A guerra de Tróia prolonga-se por demasiados anos quando Pátroclo é morto, despertando a ira de Aquiles. Em resposta, este não hesita em vingar-se do assassino, num confronto que termina com a derrota e morte de Heitor. Mas a vitória não basta. Durante dias e dias, Aquiles arrasta o corpo do seu inimigo perante os olhos dos habitantes da cidade e, mesmo assim, a sombra que o consome parece não ser aplacada. Até que outro homem atormentado, Príamo, rei de Tróia, toma a impensável decisão de se apresentar perante o assassino do filho e pedir-lhe, como homem vencido, que lhe entregue o corpo em troca dos tesouros que leva consigo. Poucos acreditam que possa ser bem sucedido. Mas o encontro entre o líder destroçado e o rei que já foi escravo parece estar escrito na vontade dos deuses...
Poético e introspectivo, com uma linguagem elaborada e uma visão bastante complexa dos seus protagonistas, Resgate parte de um dos episódios mais conhecidos da Ilíada para construir uma história mais pessoal, centrada essencialmente em duas personagens (e com uma terceira também relevante, ainda que em menor grau) e nas sombras e necessidades que os atormentam. Aquiles, o mais imprevisível dos gregos, surge como um homem consumido pela perda e por ela levado à fúria. Todas as acções e pensamentos que lhe são atribuídos reflectem o seu tormento. Príamo, por sua vez, é apresentado primeiro como um rei limitado pelo protocolo, depois como a criança que foi durante uma experiência traumática, e, por fim, como homem e pai numa missão em que cada gesto é necessário. E, no caminho entre ambos, surge Sómax, personagem mais discreta, mas que, na sua humildade, completa a visão traçada pelo guerreiro e pelo nobre, revelando um mundo para lá do conhecimento de ambos.

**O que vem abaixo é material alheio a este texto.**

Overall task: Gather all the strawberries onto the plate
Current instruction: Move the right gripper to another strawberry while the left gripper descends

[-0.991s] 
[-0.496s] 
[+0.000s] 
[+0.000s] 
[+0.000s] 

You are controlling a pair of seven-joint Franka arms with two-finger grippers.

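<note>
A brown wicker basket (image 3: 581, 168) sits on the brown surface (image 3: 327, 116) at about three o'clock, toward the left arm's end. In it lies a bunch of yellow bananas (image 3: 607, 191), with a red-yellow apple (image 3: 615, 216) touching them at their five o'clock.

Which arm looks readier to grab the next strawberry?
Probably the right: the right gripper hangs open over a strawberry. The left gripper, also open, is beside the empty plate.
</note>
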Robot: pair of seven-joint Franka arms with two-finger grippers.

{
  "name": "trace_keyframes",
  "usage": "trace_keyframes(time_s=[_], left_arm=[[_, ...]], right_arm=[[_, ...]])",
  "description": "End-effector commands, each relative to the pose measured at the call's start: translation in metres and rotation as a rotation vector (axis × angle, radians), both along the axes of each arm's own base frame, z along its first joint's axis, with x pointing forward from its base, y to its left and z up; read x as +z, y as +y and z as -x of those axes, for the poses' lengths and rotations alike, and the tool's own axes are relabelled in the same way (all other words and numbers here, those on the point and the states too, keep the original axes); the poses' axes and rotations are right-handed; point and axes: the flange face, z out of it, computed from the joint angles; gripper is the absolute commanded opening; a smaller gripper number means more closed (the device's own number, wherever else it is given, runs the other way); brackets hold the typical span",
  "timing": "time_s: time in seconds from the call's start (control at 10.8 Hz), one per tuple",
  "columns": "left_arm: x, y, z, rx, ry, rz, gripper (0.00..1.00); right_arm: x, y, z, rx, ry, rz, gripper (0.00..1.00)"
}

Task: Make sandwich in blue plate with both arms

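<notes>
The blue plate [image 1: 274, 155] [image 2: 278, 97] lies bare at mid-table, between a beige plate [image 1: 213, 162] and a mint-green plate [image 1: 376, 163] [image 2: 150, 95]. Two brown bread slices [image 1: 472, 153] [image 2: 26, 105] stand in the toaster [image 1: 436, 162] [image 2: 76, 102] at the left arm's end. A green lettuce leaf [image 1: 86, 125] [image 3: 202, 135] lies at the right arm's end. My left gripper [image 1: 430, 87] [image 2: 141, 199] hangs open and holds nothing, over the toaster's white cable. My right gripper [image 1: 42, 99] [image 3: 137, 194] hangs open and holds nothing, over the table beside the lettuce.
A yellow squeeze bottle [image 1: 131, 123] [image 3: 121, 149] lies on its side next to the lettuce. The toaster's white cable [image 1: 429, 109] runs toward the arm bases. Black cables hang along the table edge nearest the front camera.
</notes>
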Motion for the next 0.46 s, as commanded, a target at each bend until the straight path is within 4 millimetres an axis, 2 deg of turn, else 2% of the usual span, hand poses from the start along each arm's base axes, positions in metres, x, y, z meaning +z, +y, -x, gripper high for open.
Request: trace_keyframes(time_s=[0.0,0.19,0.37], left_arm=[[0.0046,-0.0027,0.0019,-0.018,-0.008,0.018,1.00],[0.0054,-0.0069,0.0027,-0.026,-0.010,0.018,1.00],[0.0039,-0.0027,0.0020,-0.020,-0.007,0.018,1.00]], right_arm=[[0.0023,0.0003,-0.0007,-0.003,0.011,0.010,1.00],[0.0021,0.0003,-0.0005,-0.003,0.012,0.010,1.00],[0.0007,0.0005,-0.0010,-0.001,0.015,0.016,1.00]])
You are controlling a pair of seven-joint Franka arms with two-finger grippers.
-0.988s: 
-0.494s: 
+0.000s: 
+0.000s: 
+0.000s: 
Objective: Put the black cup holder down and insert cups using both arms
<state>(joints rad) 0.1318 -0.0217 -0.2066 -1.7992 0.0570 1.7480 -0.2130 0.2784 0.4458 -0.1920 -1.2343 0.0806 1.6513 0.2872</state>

Toda a história se desenvolve em torno de Príamo e Aquiles, e do que leva ao seu encontro. Assim, tanto o que se passa em torno de ambos, no contexto global da guerra, como qualquer experiência sem relação com esse encontro passam para segundo plano. Ficam, por isso, inevitavelmente algumas perguntas sem resposta quanto ao futuro, evocado apenas brevemente nas páginas finais. Mas há algo nessa ambiguidade de deixar conclusões apenas para a missão de Príamo - que é, afinal, o cerne da narrativa - algo que se torna bastante adequado, já que a história não é a da guerra de Tróia, mas, acima de tudo, a dessa mesma viagem. E, dessa, nada de essencial fica por dizer.
Não é propriamente um livro viciante. A escrita poética e bastante elaborada e uma certa tendência para a divagação impõem à narrativa um ritmo bastante pausado. Há, ainda assim, beleza na complexidade evocada para descrever acontecimentos e lugares e, ao dar a conhecer ao leitor os pensamentos e perturbações dos seus protagonistas, o autor está também a reforçar o impacto de ocasionais momentos emotivos, realçando assim a força que move as suas personagens.
Pausado, mas cativante e com muito de belo para descobrir, quer na poesia da linguagem quer na complexidade dos pensamentos e formas de agir das personagens, este é um livro que, não sendo de leitura compulsiva, exerce, ainda assim, um estranho fascínio, na forma como acrescenta algo de novo a partir de uma história intemporal. Vale a pena ler, portanto.